Your task is to filter the entries and copy every line containing the string "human".

== The input ==

::::

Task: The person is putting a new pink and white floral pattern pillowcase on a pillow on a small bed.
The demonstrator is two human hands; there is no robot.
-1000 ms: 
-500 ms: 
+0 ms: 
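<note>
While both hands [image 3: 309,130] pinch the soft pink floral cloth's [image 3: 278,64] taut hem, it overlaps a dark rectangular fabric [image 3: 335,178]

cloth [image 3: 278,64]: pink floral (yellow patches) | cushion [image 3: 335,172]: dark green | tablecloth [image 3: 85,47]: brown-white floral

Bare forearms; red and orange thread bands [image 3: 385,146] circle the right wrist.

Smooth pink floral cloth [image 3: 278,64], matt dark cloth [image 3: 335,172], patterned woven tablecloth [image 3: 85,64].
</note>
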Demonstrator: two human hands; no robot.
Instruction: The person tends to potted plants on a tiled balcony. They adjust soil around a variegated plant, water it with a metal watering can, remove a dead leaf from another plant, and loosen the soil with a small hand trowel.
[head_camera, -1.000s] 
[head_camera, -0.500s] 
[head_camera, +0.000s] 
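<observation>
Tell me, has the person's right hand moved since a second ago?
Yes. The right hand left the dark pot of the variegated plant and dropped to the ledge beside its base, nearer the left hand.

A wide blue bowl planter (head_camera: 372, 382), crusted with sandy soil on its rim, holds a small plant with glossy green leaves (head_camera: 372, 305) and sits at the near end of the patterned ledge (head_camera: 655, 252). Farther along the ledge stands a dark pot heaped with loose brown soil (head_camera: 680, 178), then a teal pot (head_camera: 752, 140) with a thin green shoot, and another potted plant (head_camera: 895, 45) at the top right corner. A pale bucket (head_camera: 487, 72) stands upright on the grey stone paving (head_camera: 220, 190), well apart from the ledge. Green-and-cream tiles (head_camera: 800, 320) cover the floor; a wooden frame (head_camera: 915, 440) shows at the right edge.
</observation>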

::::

== Answer area ==
The demonstrator is two human hands; there is no robot.
Demonstrator: two human hands; no robot.

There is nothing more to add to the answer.